La pressione su social media ed altre piattaforme on line ha aumentato i rischi potenziali ed il web si è spesso trasformato in veicolo di intrusione nei dispositivi connessi. Campagne informative incentrate su tematiche COVID e sapientemente orchestrate da cyber criminali sono andate moltiplicandosi giorno per giorno, trasformando le piazze virtuali in contenitori di minacce informatiche.

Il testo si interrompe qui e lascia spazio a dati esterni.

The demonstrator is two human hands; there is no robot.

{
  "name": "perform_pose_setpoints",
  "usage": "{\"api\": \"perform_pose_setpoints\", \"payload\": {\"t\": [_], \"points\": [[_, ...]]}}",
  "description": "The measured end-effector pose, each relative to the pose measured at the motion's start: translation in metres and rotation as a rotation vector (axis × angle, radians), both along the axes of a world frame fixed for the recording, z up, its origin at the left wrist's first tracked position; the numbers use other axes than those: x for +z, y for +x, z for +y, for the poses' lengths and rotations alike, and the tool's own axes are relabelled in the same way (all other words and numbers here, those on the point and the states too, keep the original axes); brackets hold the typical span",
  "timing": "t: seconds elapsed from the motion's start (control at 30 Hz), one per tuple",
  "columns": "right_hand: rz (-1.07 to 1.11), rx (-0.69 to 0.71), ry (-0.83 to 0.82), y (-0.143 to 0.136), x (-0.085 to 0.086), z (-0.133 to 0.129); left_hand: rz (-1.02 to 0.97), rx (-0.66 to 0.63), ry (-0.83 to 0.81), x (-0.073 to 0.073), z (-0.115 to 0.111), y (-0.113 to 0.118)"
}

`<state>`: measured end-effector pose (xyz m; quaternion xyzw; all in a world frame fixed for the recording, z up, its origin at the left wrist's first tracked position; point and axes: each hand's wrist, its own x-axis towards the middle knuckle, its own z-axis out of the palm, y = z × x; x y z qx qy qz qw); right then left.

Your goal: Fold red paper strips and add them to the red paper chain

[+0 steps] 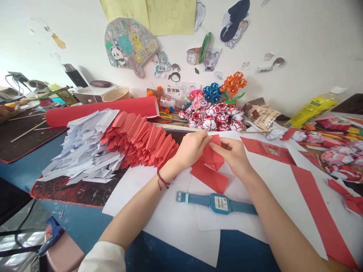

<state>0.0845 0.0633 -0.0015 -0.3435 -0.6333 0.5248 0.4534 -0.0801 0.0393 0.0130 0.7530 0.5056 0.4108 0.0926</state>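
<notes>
Blue worktop, white sheets spread over it. White folded-paper pile at left, touching the red folded-paper row. Blue watch lies on the sheets between the forearms. Left hand and right hand close together, beyond the watch. Loose red strip on the sheets, just below the hands. Folded red piece between both hands, fingers of each pinching it.
</notes>
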Motion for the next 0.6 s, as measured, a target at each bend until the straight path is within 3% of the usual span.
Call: {"api": "perform_pose_setpoints", "payload": {"t": [0.43, 0.6], "points": [[-0.010, -0.028, 0.020, 0.000, 0.005, 0.001, -0.254, -0.003, -0.033, 0.011, -0.006, 0.002], [-0.070, -0.073, 0.031, 0.002, 0.007, 0.003, -0.343, 0.078, -0.064, 0.007, -0.003, 0.000]]}}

Secondo alcuni esperti, il tasso di domini con contenuti a rischio riguardanti il tema coronavirus è oggi del 50% più alto del tasso espresso da tutti i domini registrati nello stesso periodo. Se consideriamo che a fine 2019 si potevano stimare nel mondo più di 25 miliardi di dispositivi, con un trend di crescita esponenziale fino a 125 miliardi nel 2030, è facile immaginare quale sfida per la sicurezza tutto questo rappresenti. Una sfida anche per la fiducia dei consumatori verso un mondo fortemente interconnesso nell’ambiente dominato in un prossimo futuro dall’IoT.

Ancora nel World Economic Forum 2019 Global Risk Report gli attacchi informatici erano identificati tra i 5 maggiori rischi globali. L’edizione 2020 pone l’assoluta priorità sui rischi ambientali e climatici, ma quanto vale in termini economici un disastro ambientale se lo paragoniamo a un cyber attacco? L’uragano Katrina del 2005 in Florida e Louisiana aveva causato perdite per circa 125 miliardi di dollari. I Lloyd’s di Londra stimano che un attacco informatico su scala globale potrebbe causare danni per ben 120 miliardi di dollari.

Le imprese rappresentano senz’altro il principale obiettivo della criminalità on line: come è valutata la loro preparazione sul tema sicurezza e le risposte tecnologiche adottate? Una recente indagine di Eurostat presenta un quadro a luci ed ombre. Se è vero che la grande maggioranza delle imprese di ogni dimensione conferma l’utilizzo di misure tradizionali (aggiornamento del software, autenticazione delle password), differenze maggiori si evidenziano su strumenti di sicurezza meno comuni.

Il 70% delle grandi imprese, per esempio, si avvale della valutazione del rischio ICT, a cui si contrappone appena il 28% delle piccole imprese. Se poi si arriva a metodi di identificazione ed autenticazione biometrica, la situazione è poco incoraggiante sia per le grandi (22%) che per le piccole imprese (8%). La posizione dell’Italia rispetto agli altri Paesi si conferma intorno alla media europea, con risultati eccellenti in tema di condivisione delle misure di sicurezza ICT con i dipendenti mentre le imprese italiane sembrano rimanere meno sensibili alla necessità di assicurarsi contro i rischi legati alla sicurezza informatica.

L’emergenza di queste ultime settimane ha peraltro obbligato molte imprese a far uso dello strumento dello smart working, per garantire il prosieguo delle proprie attività. In questo caso, ovviamente, i rischi legati alla sicurezza aumentano in modo esponenziale. E le imprese italiane non sembrano essersi sufficientemente attrezzate al riguardo.